Le cuisinier décédé rêvait de fournir aux candidats suisses du Bocuse d'Or au concours gastronomique une cuisine dédiée. C’est désormais réalité. (Sur la photo de Pierre-André Fragnière, l’Académie du Bocuse d’Or entoure Franck Giovannini, Anne-Marie Débieux-Rochat, Laurence Rochat et Lucien Mosimann dans la nouvelle cuisine).
«Les Scandinaves ont été les premiers à se doter d’une cuisine en tout point pareille à celles dans lesquelles on cuisine au concours», explique Franck Giovannini, le patron de Crissier, qui a lui-même participé deux fois à la compétition, terminant troisième en 2007 et une fois cinquième.
Celui qui a repris la présidence de l’académie connaît donc bien l’ambiance et les difficultés de réaliser en cinq heures et demie deux plats de haut vol pour une vingtaine d’assiettes.
Automatismes à régler
Cette gageure est rendue possible par des journées et des journées d’entraînement pour que chaque geste devienne automatique, chaque détail peaufiné avant que le jury composé de chefs de légende déguste les assiettes.
«En s’entraînant dans une cuisine qui ressemble à celle de la finale, on gagne de précieux automatismes, affirme Franck Giovannini. D’ailleurs, aujourd’hui, tous les pays s’équipent aussi d’une cuisine dédiée.»
Si Philippe Rochat en rêvait à l’époque, le rêve ne s’était jamais concrétisé, faute de moyens. Début 2020, un nouvel espoir se dessinait, avec entre autres une soirée de soutien où sept anciens candidats cuisinaient un menu de rêve. Mais le Covid est passé par là.
Heureusement, Peter Geiser, ancien patron de l’entreprise KADI et soutien historique du concours suisse, a décidé de financer les quelque 80’000 francs que coûte la fameuse cuisine, déjà en partie utilisée par le candidat 2021, Ale Mordasini.
«Philippe a toujours eu le sens de la transmission. C’est génial que la famille ait permis qu’on donne son nom à cette cuisine mobile.»
Lucien Mosimann, coordinateur de l’Académie suisse du Bocuse d’Or
Désormais achevée, elle a été officiellement baptisée «Cuisine Philippe Rochat» dans la campagne bernoise, à Schüpfen, où le candidat suisse Christoph Hunziker prépare la finale mondiale des 22 et 23 janvier 2023, à côté de son restaurant, le Schüpbärg-Beizli (13 au Gault&Millau). «Philippe a toujours eu le sens de la transmission, avance Lucien Mosimann, c’est génial que la famille ait permis qu’on donne son nom à cette cuisine mobile.»

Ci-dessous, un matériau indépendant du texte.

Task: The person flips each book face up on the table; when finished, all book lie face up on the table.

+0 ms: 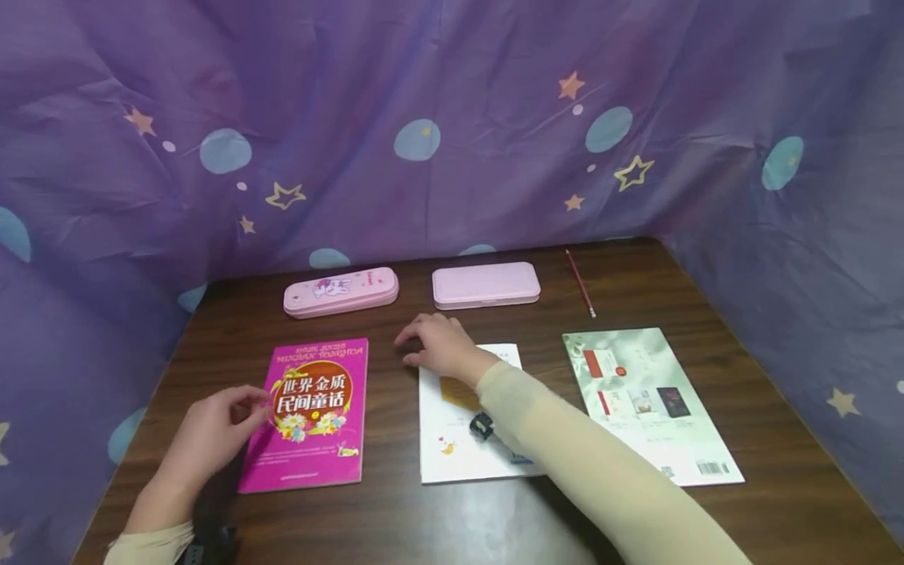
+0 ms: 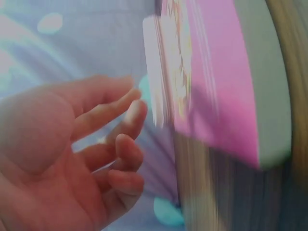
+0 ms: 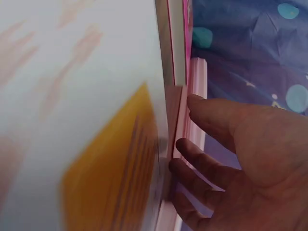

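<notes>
My left hand (image 1: 224,428) lies at the left edge of a magenta book (image 1: 314,416) that lies flat on the table, its fingertips just reaching the cover. In the left wrist view the left hand (image 2: 96,149) has relaxed, slightly bent fingers and holds nothing, with the magenta book (image 2: 216,91) right beside it. My right hand (image 1: 436,345) hovers over the top left corner of a white book (image 1: 452,443), fingers loosely bent and holding nothing. The right wrist view shows the right hand (image 3: 240,154) next to the white book (image 3: 72,120).
Two pink pencil cases (image 1: 341,292) (image 1: 486,284) lie side by side at the back of the dark wooden table (image 1: 395,518). A red pencil (image 1: 581,282) lies at the back right. A green-covered book (image 1: 646,400) lies to the right. Purple star-patterned cloth (image 1: 452,118) walls in the table.
</notes>
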### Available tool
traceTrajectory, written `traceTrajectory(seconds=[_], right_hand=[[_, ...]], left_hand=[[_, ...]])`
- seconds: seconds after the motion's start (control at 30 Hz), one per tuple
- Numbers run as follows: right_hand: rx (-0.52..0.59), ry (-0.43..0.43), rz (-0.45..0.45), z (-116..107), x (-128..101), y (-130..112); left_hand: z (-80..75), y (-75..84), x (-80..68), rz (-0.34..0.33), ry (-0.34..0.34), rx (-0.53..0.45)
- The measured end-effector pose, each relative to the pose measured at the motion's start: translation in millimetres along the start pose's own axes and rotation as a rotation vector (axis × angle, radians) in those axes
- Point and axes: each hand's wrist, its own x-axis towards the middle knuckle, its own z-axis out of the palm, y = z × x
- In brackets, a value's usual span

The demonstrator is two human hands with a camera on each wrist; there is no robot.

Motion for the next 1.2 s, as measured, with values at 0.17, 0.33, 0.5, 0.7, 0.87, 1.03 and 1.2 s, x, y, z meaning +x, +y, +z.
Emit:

Présentes, sa compagne, Laurence Rochat, et sa sœur, Anne-Marie Débieux-Rochat, approuvent à deux voix la «logique du projet». L’ancienne athlète se rappelle avec émotion combien «Philippe Rochat aimait descendre dans sa cuisine suivre les entraînements de Giovannini».
Un bel hommage
«C’est un bel hommage, explique Franck Giovannini. Surtout, cette cuisine mobile peut s’installer partout. Il suffit que le candidat trouve un local adéquat, qu’il y ait une arrivée d’eau et d’électricité. Ensuite, il peut s’entraîner avec son commis sans avoir besoin de tout monter à chaque fois, il peut faire des essais dans cet espace dédié plutôt que dans son propre restaurant, avec ses fours, ses frigos, comme à Lyon.»
Reverra-t-on un membre de la brigade de Crissier dans une prochaine édition du Bocuse d’Or? «Cela sera difficile. Le concours est devenu tellement artistique, tout est moulé avant d’être servi, c’est si différent de la cuisine que nous réalisons ici. En plus, il faut trouver un Suisse prêt à s’investir alors que nos cuisines comptent davantage de Français. Enfin, le niveau du concours est tel qu’il faudrait pouvoir le libérer beaucoup plus de jours que ce que nous pouvons faire, presque professionnaliser le candidat.»